Spanner: Becoming a SQL System [pdf]

elvinyung · on May 14, 2017

This "modern" Spanner feels very different from the one we saw in 2012 [1]. Some interesting takeaways:

* There is a native SQL interface in Spanner, rather than relying on a separate upper-layer SQL layer, a la F1 [2]

* Spanner is no longer on top of Bigtable! Instead, the storage engine seems to be a heavily modified Bigtable with a column-oriented file format

* Data is resharded frequently and concurrently with other operations -- the shard layout is abstracted away from the query plan using the "distributed union" operator

* Possible explanation for why Spanner doesn't support SQL DML writes: writes are required to be the last step of a transaction, and there is currently no support for reading uncommitted writes (this is in contrast to F1, which does support DML)

* Spanner supports full-text search (!)

[1] https://research.google.com/archive/spanner.html

[2] https://research.google.com/pubs/pub41344.html

iambvk · on May 15, 2017

Did not digest the paper yet. Does it provide nested transactions?

My understanding from 2012 paper was that it doesn't support nested transactions, even at the storage layer.

Can anybody provide insider-knowledge if it was even a requested feature from Google devs internally?

elvinyung · on May 15, 2017

Since writes are required to be the last step of a transaction, I suspect there wouldn't be much of a point in having nested transactions.

sanxiyn · on May 15, 2017

From the paper:

> Overcoming this limitation requires supporting reading the uncommitted results within an active transaction. While we have seen comparatively little demand for this feature internally, supporting such semantics improves compatibility with other SQL systems and their ecosystems and is on our long-term radar.

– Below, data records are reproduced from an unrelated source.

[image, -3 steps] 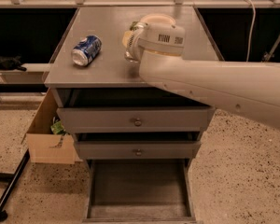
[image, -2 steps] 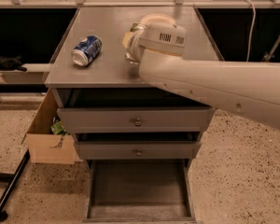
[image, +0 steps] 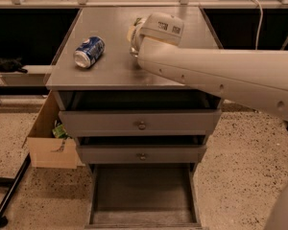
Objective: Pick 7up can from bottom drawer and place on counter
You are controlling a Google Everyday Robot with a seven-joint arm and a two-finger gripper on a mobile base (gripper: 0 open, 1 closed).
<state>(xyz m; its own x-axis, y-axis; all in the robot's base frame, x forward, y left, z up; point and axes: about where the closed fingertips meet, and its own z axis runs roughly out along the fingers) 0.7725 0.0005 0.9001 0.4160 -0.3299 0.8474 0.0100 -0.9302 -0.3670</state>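
Observation:
My gripper is over the middle of the counter, at the end of the cream arm that reaches in from the right. The wrist housing covers most of it. A silvery sliver of the 7up can shows at the gripper's lower left, down at the counter surface, and the rest of the can is hidden by the arm. The bottom drawer is pulled out below, and its grey tray shows nothing inside.
A blue-and-white can lies on its side on the counter's left part. Two grey drawers with round knobs sit above the open one. A cardboard box stands on the floor at the cabinet's left.

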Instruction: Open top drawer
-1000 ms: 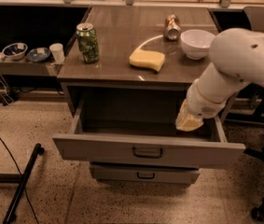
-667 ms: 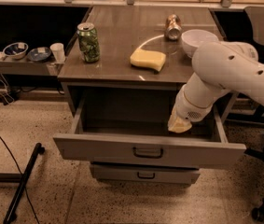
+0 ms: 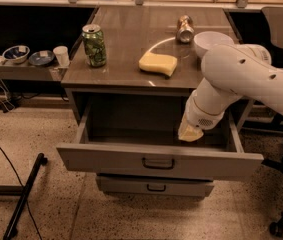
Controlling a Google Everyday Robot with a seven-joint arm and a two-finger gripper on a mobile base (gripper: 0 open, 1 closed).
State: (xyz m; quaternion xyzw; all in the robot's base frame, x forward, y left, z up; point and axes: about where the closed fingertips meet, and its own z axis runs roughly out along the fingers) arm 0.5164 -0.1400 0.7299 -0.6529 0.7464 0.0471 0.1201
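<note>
Top drawer point(image 3: 158, 159) stands well out past the counter point(image 3: 131, 74) front edge. Tool point(image 3: 190, 133) sits inside, near the drawer's right wall; its grip state cannot be told.

Grey top drawer point(image 3: 106, 158) with a dark handle point(image 3: 158, 163), and the cream end effector point(image 3: 190, 133) down inside it on a white arm point(image 3: 241, 76). On the brown surface point(image 3: 126, 31): green patterned can point(image 3: 95, 45), yellow sponge point(image 3: 158, 63), white bowl point(image 3: 211, 40). The floor point(image 3: 56, 204) is beige with dark speckles.
</note>
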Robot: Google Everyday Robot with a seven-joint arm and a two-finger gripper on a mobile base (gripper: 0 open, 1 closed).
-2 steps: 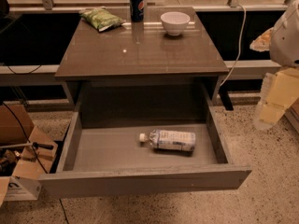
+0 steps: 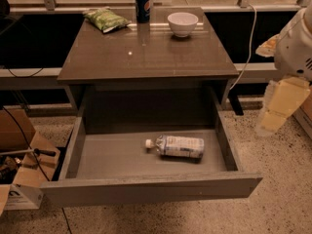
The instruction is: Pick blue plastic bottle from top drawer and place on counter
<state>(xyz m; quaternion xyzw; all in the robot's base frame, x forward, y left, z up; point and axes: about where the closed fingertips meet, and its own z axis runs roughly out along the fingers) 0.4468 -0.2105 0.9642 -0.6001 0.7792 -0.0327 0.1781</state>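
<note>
The blue plastic bottle (image 2: 177,146) lies on its side in the open top drawer (image 2: 146,189), white cap pointing left, a little right of the drawer's middle. The counter (image 2: 146,57) is the glossy brown tabletop above the drawer. My gripper (image 2: 280,106) hangs at the right edge of the view, outside the drawer's right wall and above the floor, well apart from the bottle and holding nothing that I can see.
On the counter's far edge stand a dark blue Pepsi can (image 2: 142,6), a white bowl (image 2: 183,23) and a green snack bag (image 2: 106,19). Cardboard boxes (image 2: 19,165) sit on the floor at the left. A white cable (image 2: 251,43) hangs at the right.
My arm at the right has shifted slightly to the left. The bottle and the drawer have not moved.
</note>
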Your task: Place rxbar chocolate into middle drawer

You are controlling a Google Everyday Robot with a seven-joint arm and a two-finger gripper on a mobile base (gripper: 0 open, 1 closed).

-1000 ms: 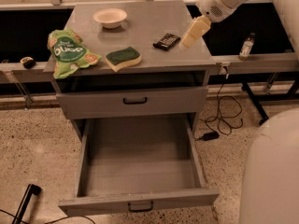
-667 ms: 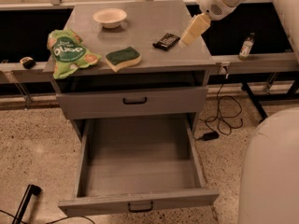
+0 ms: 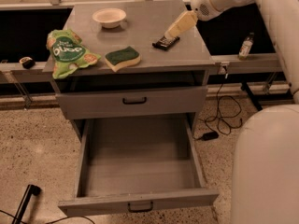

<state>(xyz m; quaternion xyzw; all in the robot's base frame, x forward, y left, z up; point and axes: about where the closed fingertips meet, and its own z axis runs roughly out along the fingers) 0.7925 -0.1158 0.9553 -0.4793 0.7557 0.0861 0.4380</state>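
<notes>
Near: middle drawer (image 3: 100, 204) pulled fully out, dark pull handle on its front. Above it, upper drawer front (image 3: 93, 104) shut.

Cabinet top (image 3: 187, 55): green-topped sponge (image 3: 122, 58) near the front edge, green snack bag (image 3: 67, 52) at the left corner.

Mid-top, right: rxbar chocolate (image 3: 166, 43) lying flat, black wrapper. Gripper (image 3: 171, 34) slants down from the upper right, its tip right at the bar's far edge. Contact uncertain; whether released or clamped, cannot tell.

Far: white bowl (image 3: 109, 17) at the back left.
</notes>
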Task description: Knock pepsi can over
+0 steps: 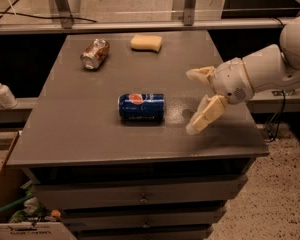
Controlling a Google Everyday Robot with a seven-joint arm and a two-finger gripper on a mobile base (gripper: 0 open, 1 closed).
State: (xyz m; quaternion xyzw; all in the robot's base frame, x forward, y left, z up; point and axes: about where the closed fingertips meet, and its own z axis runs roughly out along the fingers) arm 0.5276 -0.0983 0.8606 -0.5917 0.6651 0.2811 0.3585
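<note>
The pepsi can (141, 107), dark blue with a red-white-blue logo, lies on its side near the middle of the grey table (80, 134). My gripper (190, 102) hovers over the table to the right of the can, a short gap away and not touching it. It is open and empty: one cream finger (201, 74) points left at the top, the other (206, 116) angles down to the left. The white arm (260, 71) comes in from the right edge.
A brownish-gold and silver can (95, 53) lies on its side at the back left of the table. A yellow sponge (146, 42) sits at the back centre. A soap bottle (1, 91) stands on a ledge to the left. Drawers are under the table, and a cardboard box (10, 219) is at bottom left.
</note>
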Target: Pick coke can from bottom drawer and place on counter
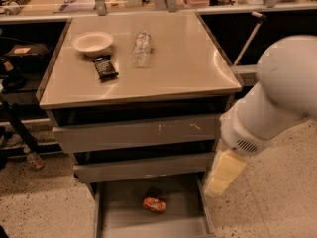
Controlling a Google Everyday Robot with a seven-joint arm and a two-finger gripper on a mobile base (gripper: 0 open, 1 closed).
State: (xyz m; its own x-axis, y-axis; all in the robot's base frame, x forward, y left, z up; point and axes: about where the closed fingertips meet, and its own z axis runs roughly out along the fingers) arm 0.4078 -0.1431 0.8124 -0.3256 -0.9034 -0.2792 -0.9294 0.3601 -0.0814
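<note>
The coke can (154,204) lies on its side on the flat grey floor of the open bottom drawer (124,222), near its middle. The counter (183,68) is the smooth beige top of the cabinet above. My white arm (277,93) comes in from the right. Its pale yellow gripper (224,173) hangs beside the cabinet's right front corner, above the drawer's right edge. It is up and to the right of the can and does not touch it.
On the counter stand a white bowl (92,42), a black snack bar (105,67) and a clear plastic bottle (141,49) lying down. The two wider drawers (138,133) above are slightly open. Speckled floor (267,202) lies to the right; dark equipment stands at the left.
</note>
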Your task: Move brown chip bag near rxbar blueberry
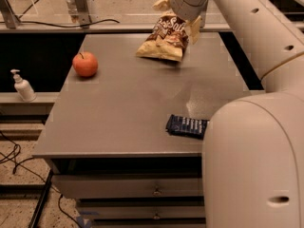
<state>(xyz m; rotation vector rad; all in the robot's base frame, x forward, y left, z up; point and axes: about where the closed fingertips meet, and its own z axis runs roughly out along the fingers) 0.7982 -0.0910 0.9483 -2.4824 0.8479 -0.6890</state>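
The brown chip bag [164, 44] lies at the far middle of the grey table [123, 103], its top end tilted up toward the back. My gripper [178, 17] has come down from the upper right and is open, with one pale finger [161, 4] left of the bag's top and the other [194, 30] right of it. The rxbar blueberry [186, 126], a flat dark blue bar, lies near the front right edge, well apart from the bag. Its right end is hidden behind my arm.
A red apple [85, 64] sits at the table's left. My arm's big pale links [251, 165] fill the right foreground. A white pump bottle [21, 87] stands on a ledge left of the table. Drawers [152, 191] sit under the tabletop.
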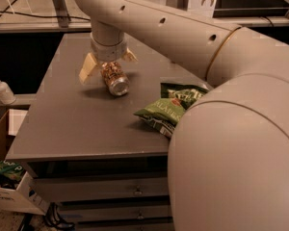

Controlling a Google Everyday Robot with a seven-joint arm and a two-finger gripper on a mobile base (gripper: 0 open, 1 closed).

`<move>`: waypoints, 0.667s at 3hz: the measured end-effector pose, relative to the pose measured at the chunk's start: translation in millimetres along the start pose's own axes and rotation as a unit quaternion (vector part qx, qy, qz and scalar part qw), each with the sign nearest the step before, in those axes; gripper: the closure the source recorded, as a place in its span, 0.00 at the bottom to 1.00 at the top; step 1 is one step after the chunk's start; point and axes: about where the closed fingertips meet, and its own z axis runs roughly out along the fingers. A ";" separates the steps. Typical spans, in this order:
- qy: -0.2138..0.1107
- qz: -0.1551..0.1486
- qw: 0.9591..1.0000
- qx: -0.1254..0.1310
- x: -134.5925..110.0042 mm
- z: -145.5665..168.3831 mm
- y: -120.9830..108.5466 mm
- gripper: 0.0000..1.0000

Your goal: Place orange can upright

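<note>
Overall, a flat grey surface (pixel 62 114) fills the middle of the view. It tops a cabinet whose drawers (pixel 135 191) show along the lower edge. The room around it is dim. A white pump bottle (pixel 1 89) stands on a ledge beyond the picture's left side of the surface, and an open cardboard box (pixel 2 129) sits lower down on that side. Metal framing and a cable cross the background at the top.

The robot's cream arm (pixel 183 32) sweeps in from the upper middle, and its rounded body (pixel 231 162) blocks the whole lower right. This body hides the near right corner of the surface and cuts off the right-hand parts of two green bags. The nearer chip bag (pixel 159 112) lies just ahead of the farther chip bag (pixel 183 94). The print on both is too small to read.

The tool (pixel 108 69) hangs from the wrist over the rear middle of the surface, pointing down. Its pale fingers (pixel 88 70) are spread wide, one on each side of the orange can (pixel 114 78), with a visible gap at the left-hand finger. Contact at the other finger cannot be judged.

The orange can lies on its side on the surface between the fingers, well apart from the bags. Its long axis runs from under the wrist toward the camera and slightly to the picture's right. Its shiny silver end faces the viewer, and its far end is hidden beneath the wrist.
</note>
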 end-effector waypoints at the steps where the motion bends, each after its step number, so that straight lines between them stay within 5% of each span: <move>1: -0.001 0.001 1.000 0.013 1.8 0.8 -5.0 0.17; 2: -0.006 -0.001 1.000 0.016 0.0 -0.5 -5.7 0.40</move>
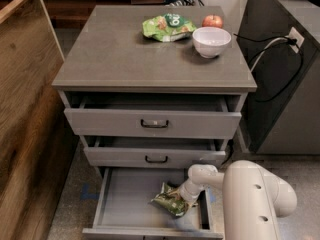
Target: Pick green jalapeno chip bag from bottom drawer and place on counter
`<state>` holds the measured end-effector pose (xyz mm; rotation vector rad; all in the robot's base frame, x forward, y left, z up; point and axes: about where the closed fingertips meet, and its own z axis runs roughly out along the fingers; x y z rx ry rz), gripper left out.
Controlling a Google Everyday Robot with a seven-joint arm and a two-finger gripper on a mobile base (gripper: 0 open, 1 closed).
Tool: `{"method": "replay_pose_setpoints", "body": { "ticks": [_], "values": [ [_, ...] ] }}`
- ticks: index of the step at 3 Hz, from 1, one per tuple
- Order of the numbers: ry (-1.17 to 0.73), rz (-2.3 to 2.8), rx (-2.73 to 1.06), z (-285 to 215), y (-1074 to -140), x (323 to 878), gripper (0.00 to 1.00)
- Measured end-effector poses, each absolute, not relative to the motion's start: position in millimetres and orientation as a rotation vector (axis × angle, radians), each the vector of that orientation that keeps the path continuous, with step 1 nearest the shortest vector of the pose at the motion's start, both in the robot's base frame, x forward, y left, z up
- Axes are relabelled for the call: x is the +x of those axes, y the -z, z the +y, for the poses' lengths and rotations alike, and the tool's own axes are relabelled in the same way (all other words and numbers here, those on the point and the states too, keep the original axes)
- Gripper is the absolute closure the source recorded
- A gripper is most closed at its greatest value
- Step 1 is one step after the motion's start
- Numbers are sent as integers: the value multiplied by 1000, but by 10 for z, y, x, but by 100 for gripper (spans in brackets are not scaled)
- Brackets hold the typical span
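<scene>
The bottom drawer is pulled out, a wide shallow grey box. The dark olive-green jalapeno chip bag lies crumpled on its floor at the right. My white arm reaches down from the lower right, and my gripper is in the drawer at the bag's right edge, touching it. The arm's wrist hides the gripper's tip. The counter is the flat grey top of the cabinet.
On the counter's far right are a lime-green bag, a white bowl and a red apple. Two upper drawers stand slightly open. A wooden panel stands left. A dark cabinet with a cable stands right.
</scene>
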<state>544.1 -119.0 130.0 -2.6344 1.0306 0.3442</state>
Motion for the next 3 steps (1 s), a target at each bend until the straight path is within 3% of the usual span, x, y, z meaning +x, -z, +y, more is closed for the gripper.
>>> {"method": "replay_pose_setpoints", "body": {
  "ticks": [1,3],
  "values": [
    [-344,1042,-2636,-1232,-1383,5356,100],
    [-253,1037,-2668,-1244,-2027,5112,100]
  ]
}}
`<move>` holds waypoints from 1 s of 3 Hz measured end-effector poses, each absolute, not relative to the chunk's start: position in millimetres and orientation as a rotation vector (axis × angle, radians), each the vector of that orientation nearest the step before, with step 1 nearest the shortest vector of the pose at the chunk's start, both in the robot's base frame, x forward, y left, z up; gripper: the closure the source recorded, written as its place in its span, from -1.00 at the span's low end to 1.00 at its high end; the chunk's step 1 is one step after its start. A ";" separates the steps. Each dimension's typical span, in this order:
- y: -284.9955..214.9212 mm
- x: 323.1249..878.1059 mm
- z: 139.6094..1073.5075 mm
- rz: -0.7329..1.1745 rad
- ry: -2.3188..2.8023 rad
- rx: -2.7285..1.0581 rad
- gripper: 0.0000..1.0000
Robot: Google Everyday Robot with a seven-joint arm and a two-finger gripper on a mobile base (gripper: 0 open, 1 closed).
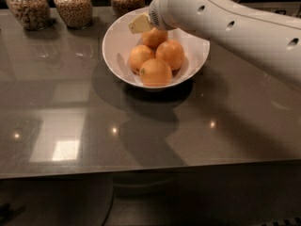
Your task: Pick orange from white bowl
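Gripper (140,24) above white bowl (117,55); arm (225,29) partly hides rear orange (155,37).

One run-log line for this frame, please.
phase: pre-grasp | gripper: above white bowl, at rear orange | contact: cannot tell | three other oranges: in bowl | lifted: none

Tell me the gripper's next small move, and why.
Probably a short descent onto the rear orange. The gripper hovers over the back of the white bowl, just above and left of that orange, which is the fruit nearest to it and lies uncovered from above. A slight shift toward the orange's middle may be needed.
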State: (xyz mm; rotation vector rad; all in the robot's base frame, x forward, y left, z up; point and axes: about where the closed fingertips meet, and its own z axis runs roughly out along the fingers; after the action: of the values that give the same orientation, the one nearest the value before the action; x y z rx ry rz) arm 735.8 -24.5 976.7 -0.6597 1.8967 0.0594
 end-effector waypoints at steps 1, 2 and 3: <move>-22.5 742.0 967.4 0.053 1.913 -0.654 -0.64; -20.8 744.7 953.0 0.055 1.949 -0.650 -0.54; -22.1 747.3 939.4 0.052 1.986 -0.638 -0.46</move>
State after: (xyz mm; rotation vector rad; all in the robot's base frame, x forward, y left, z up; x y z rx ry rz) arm 747.3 -22.1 939.4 -0.6384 1.9858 0.0523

No internal demand, but on "long-term radar".

rusanu · on May 15, 2017

Tangential.

For me the fascinating thing is looking at the list of authors to recognize so many from the 2005-2012 Microsoft SQL Server team. Folk I know personally as exceptional performers. Same when I look at Aurora papers. I see this as the result of Ballmer's famous HR initiatives and the massive brain drain that occurred at Microsoft around 2010-ish.

pavlov · on May 15, 2017

Can you tell some more about the HR initiatives? (I would just google it, but a bit unclear what I should be looking for.)

rusanu · on May 15, 2017

You can point back to the 2004 benefits overhaul [0], the famous Towels story [1], low compensation rates compared to Google, Amazon and Facebook [2]. Just go over minimsft.blogspot.com posts at the time.

Add to this the lack of vision and direction, catastrophic acquisitions, dismal flagship product releases. At the time there were running jokes about the Inbox filling up with "After 15 years, is time to send that email" subject lines...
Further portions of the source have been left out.